### Your task:
Reproduce the data in full, exactly as given, leaving images out.

### Data section:
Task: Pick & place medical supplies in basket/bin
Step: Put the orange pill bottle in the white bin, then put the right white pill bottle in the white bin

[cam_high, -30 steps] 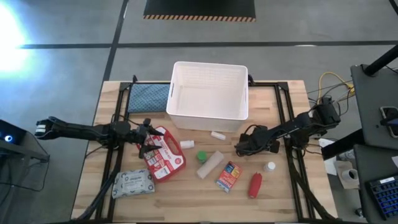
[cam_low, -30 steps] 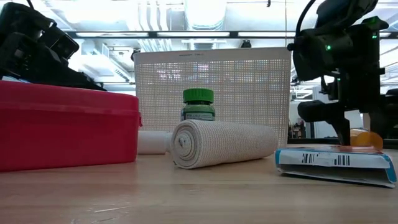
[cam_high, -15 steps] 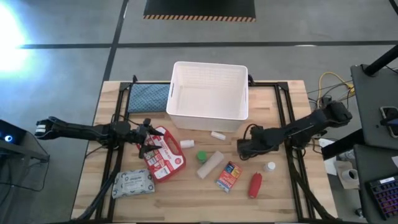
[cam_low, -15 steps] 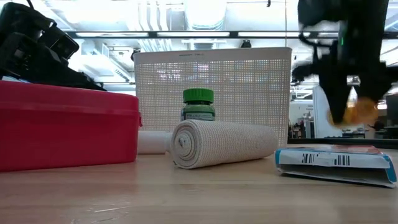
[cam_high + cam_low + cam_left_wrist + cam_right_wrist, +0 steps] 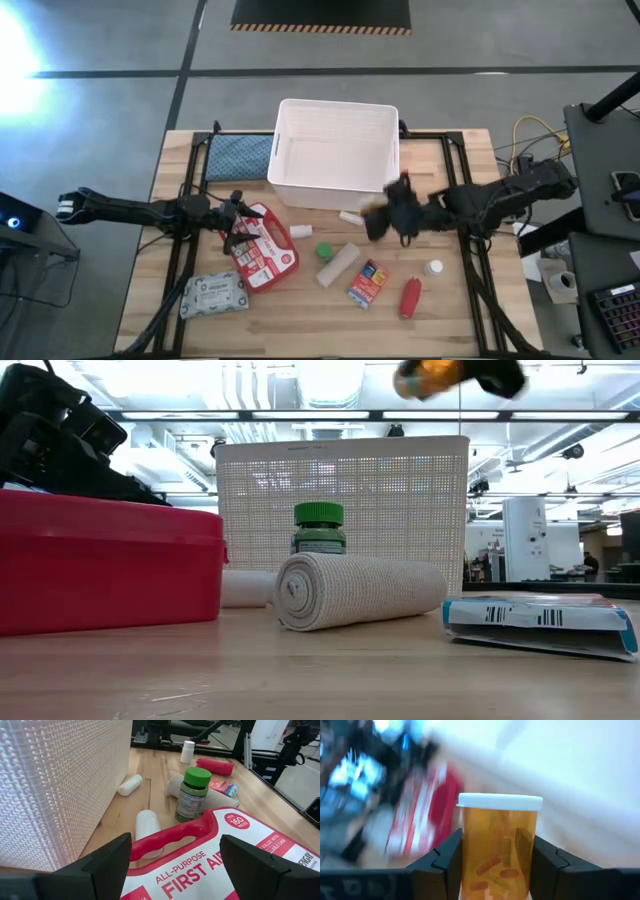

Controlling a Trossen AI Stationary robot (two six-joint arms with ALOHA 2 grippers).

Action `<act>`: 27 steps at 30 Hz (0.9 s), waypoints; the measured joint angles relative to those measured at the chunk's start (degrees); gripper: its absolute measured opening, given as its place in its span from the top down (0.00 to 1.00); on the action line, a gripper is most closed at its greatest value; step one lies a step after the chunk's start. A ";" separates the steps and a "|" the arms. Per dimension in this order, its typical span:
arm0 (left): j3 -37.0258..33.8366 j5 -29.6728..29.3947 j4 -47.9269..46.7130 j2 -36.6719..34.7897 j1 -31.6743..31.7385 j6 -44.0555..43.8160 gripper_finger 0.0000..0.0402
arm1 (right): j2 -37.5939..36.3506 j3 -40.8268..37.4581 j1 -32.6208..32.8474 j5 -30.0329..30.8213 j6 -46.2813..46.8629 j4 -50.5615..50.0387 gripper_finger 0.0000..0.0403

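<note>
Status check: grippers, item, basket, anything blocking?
Right gripper shut on amber pill bottle, raised beside basket. Left gripper open at first-aid pouch. Nothing blocking.

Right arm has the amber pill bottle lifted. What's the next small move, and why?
Probably carry it over the white basket rim before releasing. The right end effector is shut on the pill bottle, and from above it hangs beside the basket's front corner, not yet over the opening.

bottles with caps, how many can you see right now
3. A green-capped bottle stands by the bandage roll. A small white-capped bottle stands near the red tube. An orange pill bottle is held in the right pincer beside the basket. Others may be hidden.
</note>
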 joint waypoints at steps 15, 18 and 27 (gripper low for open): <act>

### Finished exercise:
Task: Pick & place medical supplies in basket/bin
Step: Put the orange pill bottle in the white bin, then put the right white pill bottle in the white bin

[cam_high, -30 steps] 
[cam_low, -30 steps] 
[cam_high, -15 steps] 
[cam_low, -15 steps] 
[cam_high + cam_low + cam_left_wrist + cam_right_wrist, +0 steps] 

Controlling a Trossen AI Stationary robot (two six-joint arms with ALOHA 2 grippers).

Action `<act>`: 27 steps at 30 Hz (0.9 s), waypoints; the measured joint angles relative to those measured at the chunk's start (degrees); gripper: its absolute measured opening, given as its place in its span from the top down (0.00 to 1.00); on the action line, a gripper is most closed at its greatest value; step one lies a step after the chunk's start. A ";" separates the steps and a "|" the arms. Per dimension in this order, its typical span:
arm0 (left): j3 -37.0258..33.8366 j5 -29.6728..29.3947 j4 -47.9269..46.7130 j2 -36.6719..34.7897 j1 -31.6743..31.7385 j6 -44.0555..43.8160 gripper_finger 0.0000..0.0402
arm1 (right): j2 -37.5939..36.3506 j3 -40.8268..37.4581 j1 -32.6208..32.8474 j5 -30.0329..30.8213 j6 -46.2813..46.8629 j4 -50.5615..50.0387 gripper_finger 0.0000..0.0403

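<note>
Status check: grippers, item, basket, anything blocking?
Right gripper shut on amber pill bottle, raised beside basket. Left gripper open at first-aid pouch. Nothing blocking.

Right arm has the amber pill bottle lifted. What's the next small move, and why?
Probably carry it over the white basket rim before releasing. The right end effector is shut on the pill bottle, and from above it hangs beside the basket's front corner, not yet over the opening.

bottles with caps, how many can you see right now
3. A green-capped bottle stands by the bandage roll. A small white-capped bottle stands near the red tube. An orange pill bottle is held in the right pincer beside the basket. Others may be hidden.
</note>
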 joint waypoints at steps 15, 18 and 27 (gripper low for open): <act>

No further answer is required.